Eine neue Studie, die auf Daten des James-Webb-Teleskops basiert, legt nahe, dass Nereid, der seltsame Mond des Neptun, nicht aus dem Kuipergürtel stammt, sondern im neptunischen System entstanden ist. Laut den Forschern überlebte sie eine chaotische Begegnung mit einem Objekt von der Größe Plutos, das ihre Schwestern zertrümmerte und sie auf ihre heutige langgestreckte Umlaufbahn schleuderte.
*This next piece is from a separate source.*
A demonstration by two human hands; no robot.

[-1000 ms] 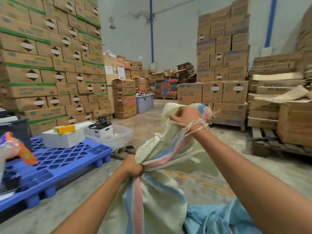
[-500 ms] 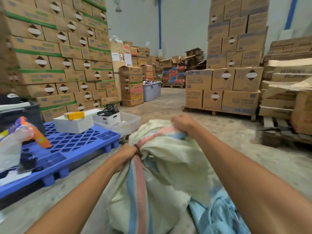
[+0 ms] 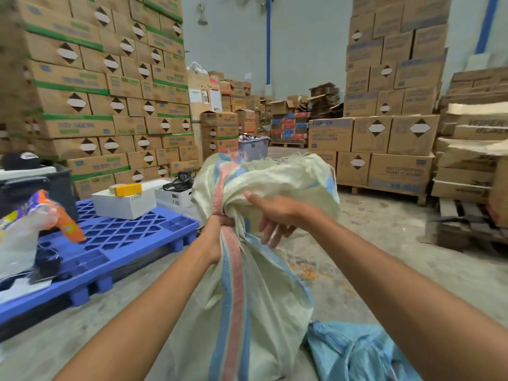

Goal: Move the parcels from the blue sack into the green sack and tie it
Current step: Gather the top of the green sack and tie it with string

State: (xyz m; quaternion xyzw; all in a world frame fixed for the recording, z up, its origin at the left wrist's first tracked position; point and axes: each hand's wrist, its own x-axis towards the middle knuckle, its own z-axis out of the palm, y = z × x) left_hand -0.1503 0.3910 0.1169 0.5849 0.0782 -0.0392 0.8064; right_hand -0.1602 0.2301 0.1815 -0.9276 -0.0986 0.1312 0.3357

Der Einschlag, der die Geschichte der neptunischen Monde umschrieb 🌌
Wissenschaftler nutzten Orbitmodelle und Beobachtungen des James Webb, um die Flugbahn von Nereid zu analysieren. Sie entdeckten, dass ihre exzentrische Umlaufbahn mit einem lokalen Ursprung vereinbar ist, nicht mit einer externen Einfangung. Die Haupthypothese deutet auf einen massiven Einschlag hin: Ein Objekt von der Größe Plutos störte das System, schleuderte die ursprünglichen Monde hinaus oder zerstörte sie, während Nereid in einer instabilen 360-Tage-Umlaufbahn gefangen blieb.
Ein Mond mit Pech (und noch schlimmeren Nachbarn) 😅
Arme Nereid: Erst wird sie auf eine langgestreckte Umlaufbahn geschleudert, als wäre sie ein Stein in einer Schleuder, und dann bleibt sie auch noch ohne Schwestern zum Spielen zurück. Währenddessen diskutieren Astronomen, ob sie eine Überlebende oder eine Eindringling ist. Klar ist: Wenn Monde sprechen könnten, würde Nereid einen Umzug in ein anderes Viertel beantragen. Oder zumindest eine Versicherung gegen planetare Einschläge.